What is the consequence of commodifying experiences?
Airbnb, gaming, escape rooms, major sporting events: contemporary capitalism no longer demands we merely consume things, but that we buy experiences. This book is concerned with the social, cultural and personal implications of this shift.
The technologically-driven world we live in is no closer to securing the utopian ideal of a leisure society. Instead, the pursuit of leisure is often an attempt to escape our everyday existence. Exploring examples including sport, architecture, travel and social media, Steven Miles investigates how consumer culture has colonised 'experiences', revealing the ideological and psycho-social tensions at the heart of the 'experience society'.
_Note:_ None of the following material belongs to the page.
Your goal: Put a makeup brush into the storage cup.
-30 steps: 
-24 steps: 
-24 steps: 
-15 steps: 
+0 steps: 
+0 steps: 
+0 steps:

This first critical analysis of the experience economy sheds light on capitalism's ever more sophisticated infiltration of the everyday.
What People Are Saying
“Well written and extensively researched, this book is a must read for anyone seeking to understand the nature of consumption and experience in contemporary society.” Garry Crawford, co-author of Video Games as Culture
“An enlightening grand tour of the neoliberal experience economy. Probing beneath the ideological rhetoric of self-expressive consumer choices, Miles reveals how the psycho-social effects of the experience economy are governed by new forms of capitalist influence.” Professor Craig Thompson, the James R. McManus-Bascom Professor in Marketing and the Gilbert and Helen Churchill Professor in the Marketing Department of the Wisconsin School of Business
“Takes us on a powerful analytic journey that exposes the underpinning ideological processes that define who and what we are as citizens of a society driven by consumerism.” Pauline Maclaran, Professor of Marketing & Consumer Research in the School of Management at Royal Holloway
About the Author
Steven Miles is Professor in Sociology at Manchester Metropolitan University. He is the author of five single authored books including Consumerism as a Way of Life (Sage, 1998) Spaces for Consumption (Sage, 2004) and Retail and the Artifice of Social Change (Routledge, 2016). He is Editor-in-Chief of the Journal of Consumer Culture.